PROBLEM TO WORK ON:
Can you write out every line from the start of the records below through the line containing "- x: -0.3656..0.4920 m", leaving out any pictures?

--- INPUT ---

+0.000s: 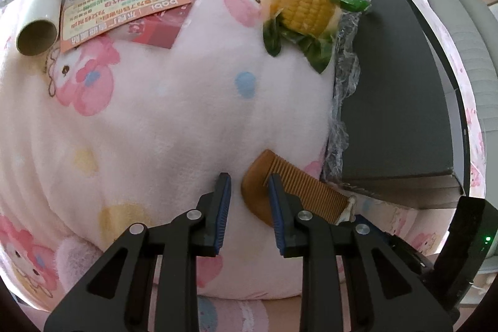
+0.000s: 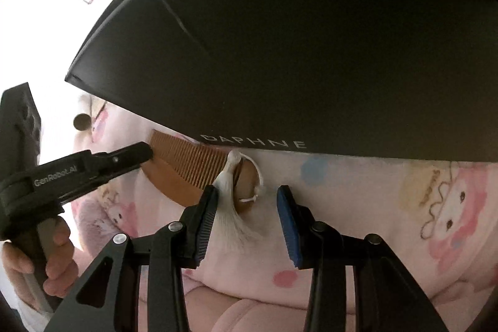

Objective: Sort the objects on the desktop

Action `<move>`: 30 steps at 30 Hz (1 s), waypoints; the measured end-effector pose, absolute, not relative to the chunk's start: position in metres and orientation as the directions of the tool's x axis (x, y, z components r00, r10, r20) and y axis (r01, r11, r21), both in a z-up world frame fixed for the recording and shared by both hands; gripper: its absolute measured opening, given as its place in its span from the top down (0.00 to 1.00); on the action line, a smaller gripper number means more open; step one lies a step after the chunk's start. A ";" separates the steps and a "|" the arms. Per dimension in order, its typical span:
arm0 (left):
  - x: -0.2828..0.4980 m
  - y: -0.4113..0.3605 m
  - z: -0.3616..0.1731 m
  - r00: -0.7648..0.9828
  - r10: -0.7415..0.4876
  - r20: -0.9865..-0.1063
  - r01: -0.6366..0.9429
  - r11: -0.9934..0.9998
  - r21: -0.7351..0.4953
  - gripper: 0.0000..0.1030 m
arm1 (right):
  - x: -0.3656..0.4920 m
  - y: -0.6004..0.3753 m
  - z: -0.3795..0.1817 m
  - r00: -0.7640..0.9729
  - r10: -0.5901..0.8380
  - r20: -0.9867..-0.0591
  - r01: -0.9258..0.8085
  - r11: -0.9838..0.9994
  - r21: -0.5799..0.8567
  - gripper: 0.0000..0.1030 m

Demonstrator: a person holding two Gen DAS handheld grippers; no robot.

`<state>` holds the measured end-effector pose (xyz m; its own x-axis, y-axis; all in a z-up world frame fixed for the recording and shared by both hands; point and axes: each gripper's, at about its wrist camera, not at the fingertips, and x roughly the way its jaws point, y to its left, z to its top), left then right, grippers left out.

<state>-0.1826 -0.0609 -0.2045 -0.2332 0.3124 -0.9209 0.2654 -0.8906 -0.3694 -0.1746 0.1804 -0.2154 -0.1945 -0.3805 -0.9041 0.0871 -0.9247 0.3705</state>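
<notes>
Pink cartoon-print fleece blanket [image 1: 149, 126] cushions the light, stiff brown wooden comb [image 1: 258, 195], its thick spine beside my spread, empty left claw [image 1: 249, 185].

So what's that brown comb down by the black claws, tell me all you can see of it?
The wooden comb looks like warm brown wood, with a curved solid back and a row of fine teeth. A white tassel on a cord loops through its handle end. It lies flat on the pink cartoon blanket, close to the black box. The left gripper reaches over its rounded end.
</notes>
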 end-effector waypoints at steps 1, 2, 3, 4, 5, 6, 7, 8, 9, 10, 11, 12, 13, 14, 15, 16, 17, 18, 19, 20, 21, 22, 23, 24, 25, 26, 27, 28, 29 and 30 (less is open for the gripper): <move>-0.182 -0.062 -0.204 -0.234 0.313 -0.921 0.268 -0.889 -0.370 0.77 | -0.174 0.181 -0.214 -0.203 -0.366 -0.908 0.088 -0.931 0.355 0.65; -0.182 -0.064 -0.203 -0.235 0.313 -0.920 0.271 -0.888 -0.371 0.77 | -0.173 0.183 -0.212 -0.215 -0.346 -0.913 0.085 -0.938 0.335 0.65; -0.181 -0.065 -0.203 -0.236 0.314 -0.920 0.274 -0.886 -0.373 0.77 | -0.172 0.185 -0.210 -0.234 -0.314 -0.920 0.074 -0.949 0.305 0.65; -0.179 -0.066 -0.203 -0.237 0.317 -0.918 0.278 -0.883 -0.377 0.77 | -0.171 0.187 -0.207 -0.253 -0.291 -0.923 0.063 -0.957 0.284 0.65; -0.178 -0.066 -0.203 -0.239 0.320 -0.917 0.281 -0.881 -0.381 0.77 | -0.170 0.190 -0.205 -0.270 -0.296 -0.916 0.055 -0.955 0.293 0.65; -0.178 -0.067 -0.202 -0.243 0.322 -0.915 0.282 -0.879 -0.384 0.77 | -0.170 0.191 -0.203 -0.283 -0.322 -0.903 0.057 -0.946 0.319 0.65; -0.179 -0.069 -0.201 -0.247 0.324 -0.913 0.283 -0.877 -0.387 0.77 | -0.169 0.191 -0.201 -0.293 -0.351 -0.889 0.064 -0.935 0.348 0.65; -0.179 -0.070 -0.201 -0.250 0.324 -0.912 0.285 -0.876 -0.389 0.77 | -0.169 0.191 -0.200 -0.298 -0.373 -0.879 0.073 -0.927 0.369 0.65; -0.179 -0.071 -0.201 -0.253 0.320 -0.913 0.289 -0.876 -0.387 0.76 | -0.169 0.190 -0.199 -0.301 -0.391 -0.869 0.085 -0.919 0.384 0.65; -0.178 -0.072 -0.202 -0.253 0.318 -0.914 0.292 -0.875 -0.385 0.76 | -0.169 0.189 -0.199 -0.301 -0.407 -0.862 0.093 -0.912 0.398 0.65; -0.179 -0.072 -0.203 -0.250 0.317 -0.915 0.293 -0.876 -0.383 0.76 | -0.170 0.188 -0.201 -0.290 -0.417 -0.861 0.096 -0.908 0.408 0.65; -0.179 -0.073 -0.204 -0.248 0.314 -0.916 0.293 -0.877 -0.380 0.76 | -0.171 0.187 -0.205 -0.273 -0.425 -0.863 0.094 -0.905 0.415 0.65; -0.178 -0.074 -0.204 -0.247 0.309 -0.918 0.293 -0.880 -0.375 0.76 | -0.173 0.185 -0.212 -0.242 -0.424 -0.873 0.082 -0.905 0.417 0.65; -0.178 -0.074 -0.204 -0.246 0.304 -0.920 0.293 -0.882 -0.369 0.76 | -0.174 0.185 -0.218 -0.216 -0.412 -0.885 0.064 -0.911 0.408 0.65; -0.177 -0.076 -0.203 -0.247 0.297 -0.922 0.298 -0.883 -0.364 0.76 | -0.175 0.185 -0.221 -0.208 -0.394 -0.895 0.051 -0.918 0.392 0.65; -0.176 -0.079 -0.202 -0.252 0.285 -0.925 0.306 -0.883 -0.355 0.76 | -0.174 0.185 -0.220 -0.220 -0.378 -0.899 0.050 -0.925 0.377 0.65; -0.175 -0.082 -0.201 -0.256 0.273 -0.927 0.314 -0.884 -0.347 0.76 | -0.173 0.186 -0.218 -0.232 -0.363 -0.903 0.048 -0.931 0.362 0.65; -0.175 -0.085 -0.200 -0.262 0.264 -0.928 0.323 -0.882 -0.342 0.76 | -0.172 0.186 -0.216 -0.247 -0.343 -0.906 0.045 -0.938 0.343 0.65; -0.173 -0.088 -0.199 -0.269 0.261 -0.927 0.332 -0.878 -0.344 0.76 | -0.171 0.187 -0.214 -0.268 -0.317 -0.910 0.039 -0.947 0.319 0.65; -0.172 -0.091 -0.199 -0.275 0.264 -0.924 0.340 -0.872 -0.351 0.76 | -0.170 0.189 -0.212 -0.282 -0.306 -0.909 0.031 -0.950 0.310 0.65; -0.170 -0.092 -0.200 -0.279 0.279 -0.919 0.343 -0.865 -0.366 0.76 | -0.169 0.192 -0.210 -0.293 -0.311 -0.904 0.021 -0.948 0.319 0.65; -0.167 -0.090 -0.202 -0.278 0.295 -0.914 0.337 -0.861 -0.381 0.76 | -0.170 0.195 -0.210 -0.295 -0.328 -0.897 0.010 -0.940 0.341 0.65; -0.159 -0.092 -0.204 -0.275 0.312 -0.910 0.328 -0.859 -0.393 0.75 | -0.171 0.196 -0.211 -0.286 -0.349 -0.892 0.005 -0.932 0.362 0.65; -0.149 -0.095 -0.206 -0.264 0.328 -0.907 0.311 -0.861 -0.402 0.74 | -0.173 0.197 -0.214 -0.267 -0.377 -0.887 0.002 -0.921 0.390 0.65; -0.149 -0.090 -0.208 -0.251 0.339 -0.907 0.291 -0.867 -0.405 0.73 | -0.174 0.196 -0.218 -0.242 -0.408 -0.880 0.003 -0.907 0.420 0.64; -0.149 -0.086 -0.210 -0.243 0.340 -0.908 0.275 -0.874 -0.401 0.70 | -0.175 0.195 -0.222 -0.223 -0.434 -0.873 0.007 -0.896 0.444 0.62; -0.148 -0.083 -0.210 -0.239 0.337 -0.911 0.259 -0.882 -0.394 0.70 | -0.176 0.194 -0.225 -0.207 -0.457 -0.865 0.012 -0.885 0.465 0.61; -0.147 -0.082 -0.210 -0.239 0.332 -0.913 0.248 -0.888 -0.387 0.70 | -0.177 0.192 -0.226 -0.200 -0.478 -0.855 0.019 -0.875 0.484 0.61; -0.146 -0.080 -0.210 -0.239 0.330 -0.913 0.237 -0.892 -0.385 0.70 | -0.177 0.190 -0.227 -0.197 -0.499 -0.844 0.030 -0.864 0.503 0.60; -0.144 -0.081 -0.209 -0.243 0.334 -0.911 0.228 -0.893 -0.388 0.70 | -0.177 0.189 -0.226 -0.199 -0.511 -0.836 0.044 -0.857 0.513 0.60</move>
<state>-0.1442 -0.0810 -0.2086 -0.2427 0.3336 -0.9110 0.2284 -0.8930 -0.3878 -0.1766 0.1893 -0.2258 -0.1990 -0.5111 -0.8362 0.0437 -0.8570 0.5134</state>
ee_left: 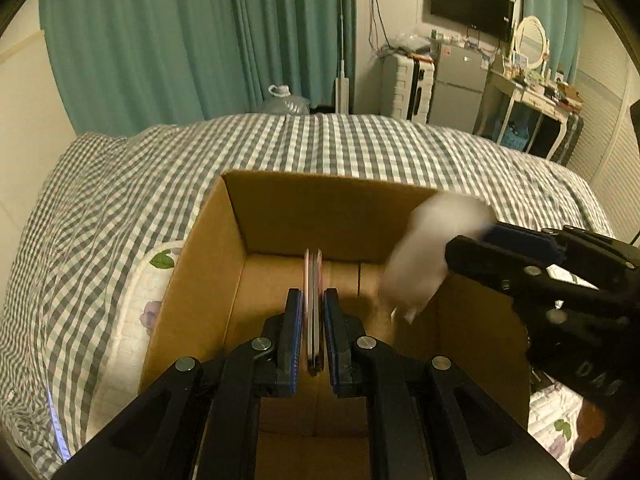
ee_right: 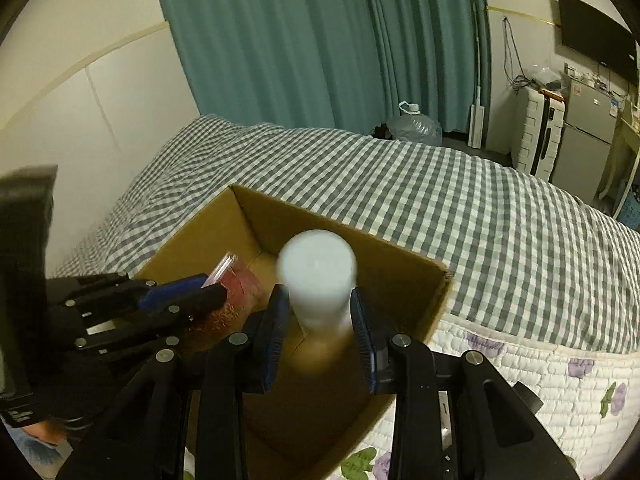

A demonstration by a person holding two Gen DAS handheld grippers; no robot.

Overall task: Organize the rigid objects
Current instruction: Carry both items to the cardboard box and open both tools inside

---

ANSWER SPACE:
+0.000s: 
+0.000s: 

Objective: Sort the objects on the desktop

Action `<move>`: 30 steps at 30 Hz (1 s), waypoints; the measured end-effector pose, absolute, not relative to the chunk's start: position in metres and orientation as the directions of the tool's x axis (x, y, z components r00, r10, r20) and y axis (r01, r11, r21), both in a z-up world frame fixed for the recording and shared by both hands; gripper: its absolute measured opening, given as its place in its span from the top down (0.00 to 1.00); on the action line, a smaller gripper number means more open; step one lies a step after the chunk's start. A ";" separates the steps and a "|" the arms. Per dimension in order, its typical span:
arm0 (left):
  - x: -0.2828..0.4980 m
  - y: -0.4113..0.3605 m
  - z: -0.3616..0.1731 m
  - r00: -0.7648..0.9828
  - r10: -0.7415..0.4876
  - r20: -0.9865..-0.1063
  - r01: -0.6366..0.9429
  - r11: -0.9934..0.9998
  - r21: -0.7351..0.4953
  - gripper: 0.0000..0.1030 m
arm1 (right):
  - x: -0.3656..0.4920 m

With this, the answer is complete.